→ How to complete this task
Copy out exactly the lines below that run from the one holding "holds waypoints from" to the one holding "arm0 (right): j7", keeping both of those lines and no others.

→ Data provided
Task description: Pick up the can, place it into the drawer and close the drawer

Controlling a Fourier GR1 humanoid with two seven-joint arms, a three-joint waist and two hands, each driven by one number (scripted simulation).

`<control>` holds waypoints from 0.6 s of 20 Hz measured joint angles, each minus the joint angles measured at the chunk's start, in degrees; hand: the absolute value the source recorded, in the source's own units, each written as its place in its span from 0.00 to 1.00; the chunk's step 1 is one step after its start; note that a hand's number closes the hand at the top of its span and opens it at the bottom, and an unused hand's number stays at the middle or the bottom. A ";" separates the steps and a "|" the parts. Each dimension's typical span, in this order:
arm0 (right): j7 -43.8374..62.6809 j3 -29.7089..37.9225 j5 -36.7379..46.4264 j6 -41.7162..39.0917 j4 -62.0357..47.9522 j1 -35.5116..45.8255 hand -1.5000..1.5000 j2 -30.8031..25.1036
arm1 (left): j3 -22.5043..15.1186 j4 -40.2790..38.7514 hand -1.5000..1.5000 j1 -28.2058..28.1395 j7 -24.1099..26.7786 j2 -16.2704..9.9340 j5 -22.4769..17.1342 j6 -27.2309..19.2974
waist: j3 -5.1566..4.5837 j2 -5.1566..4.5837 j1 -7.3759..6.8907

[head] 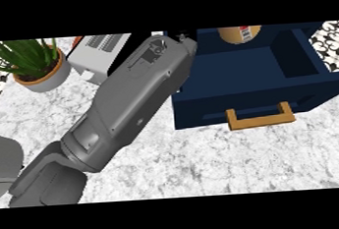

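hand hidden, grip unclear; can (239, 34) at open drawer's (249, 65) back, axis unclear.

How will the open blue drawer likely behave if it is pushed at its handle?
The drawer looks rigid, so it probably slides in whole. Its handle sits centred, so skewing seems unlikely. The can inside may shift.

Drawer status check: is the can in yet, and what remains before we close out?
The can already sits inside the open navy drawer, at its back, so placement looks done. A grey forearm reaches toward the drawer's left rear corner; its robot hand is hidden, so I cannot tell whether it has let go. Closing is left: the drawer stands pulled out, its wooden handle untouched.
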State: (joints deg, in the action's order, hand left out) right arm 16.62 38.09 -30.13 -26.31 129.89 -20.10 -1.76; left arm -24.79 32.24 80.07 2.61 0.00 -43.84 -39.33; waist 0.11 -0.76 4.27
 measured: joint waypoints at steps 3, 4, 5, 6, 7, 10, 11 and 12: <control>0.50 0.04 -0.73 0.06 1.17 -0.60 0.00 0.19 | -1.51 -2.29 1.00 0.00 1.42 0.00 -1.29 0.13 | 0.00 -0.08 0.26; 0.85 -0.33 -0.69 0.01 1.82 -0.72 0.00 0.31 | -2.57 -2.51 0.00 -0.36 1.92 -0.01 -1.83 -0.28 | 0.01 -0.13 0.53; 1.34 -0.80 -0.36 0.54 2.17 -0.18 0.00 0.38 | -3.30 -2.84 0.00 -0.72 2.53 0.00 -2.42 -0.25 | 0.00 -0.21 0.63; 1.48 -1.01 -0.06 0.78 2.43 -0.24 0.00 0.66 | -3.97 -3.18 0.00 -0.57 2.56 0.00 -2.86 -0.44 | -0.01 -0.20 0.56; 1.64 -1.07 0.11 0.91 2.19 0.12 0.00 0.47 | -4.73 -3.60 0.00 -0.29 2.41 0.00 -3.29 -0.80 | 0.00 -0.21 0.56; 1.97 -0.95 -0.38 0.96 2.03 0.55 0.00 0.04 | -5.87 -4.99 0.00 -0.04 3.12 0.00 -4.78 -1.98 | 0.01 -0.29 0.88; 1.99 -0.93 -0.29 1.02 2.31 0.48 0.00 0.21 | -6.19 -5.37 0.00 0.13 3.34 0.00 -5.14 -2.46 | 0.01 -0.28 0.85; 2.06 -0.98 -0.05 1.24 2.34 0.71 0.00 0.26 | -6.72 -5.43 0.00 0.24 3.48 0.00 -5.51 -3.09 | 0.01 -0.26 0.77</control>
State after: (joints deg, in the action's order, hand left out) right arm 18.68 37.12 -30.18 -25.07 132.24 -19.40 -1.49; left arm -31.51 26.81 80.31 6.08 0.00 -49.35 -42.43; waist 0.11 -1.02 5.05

→ Answer for the task
`<control>` holds waypoints from 0.6 s of 20 Hz measured joint angles, each minus the joint angles measured at the chunk's start, in degrees; hand: the absolute value the source recorded, in the source's own units, each written as its place in its span from 0.00 to 1.00; the chunk's step 1 is one step after its start; note that a hand's number closes the hand at the top of its span and opens it at the bottom, and an unused hand's number stays at the middle or the bottom. A ";" separates the steps and a "|" the parts. Each dimension's typical span, in this order:
arm0 (right): j7 -43.8374..62.6809 j3 -29.7089..37.9225 j5 -36.7379..46.4264 j6 -41.7162..39.0917 j4 -62.0357..47.9522 j1 -35.5116..45.8255 hand -1.5000..1.5000 j2 -30.8031..25.1036

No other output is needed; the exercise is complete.